## Task description
Please copy the lines below exactly, from the first one through the line showing "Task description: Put".

## Recorded information
((
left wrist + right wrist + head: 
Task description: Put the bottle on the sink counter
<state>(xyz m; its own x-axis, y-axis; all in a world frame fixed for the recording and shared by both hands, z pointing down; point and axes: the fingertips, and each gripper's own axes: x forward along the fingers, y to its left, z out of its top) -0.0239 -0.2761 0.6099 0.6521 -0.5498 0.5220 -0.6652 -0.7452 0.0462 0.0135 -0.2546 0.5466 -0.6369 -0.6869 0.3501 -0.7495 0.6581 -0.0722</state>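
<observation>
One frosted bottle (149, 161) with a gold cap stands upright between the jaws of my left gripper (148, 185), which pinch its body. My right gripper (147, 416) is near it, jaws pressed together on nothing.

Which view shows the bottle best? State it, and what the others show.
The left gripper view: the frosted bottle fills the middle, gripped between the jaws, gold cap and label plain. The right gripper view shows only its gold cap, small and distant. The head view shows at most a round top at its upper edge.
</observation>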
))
## Exercise result
left wrist + right wrist + head: 
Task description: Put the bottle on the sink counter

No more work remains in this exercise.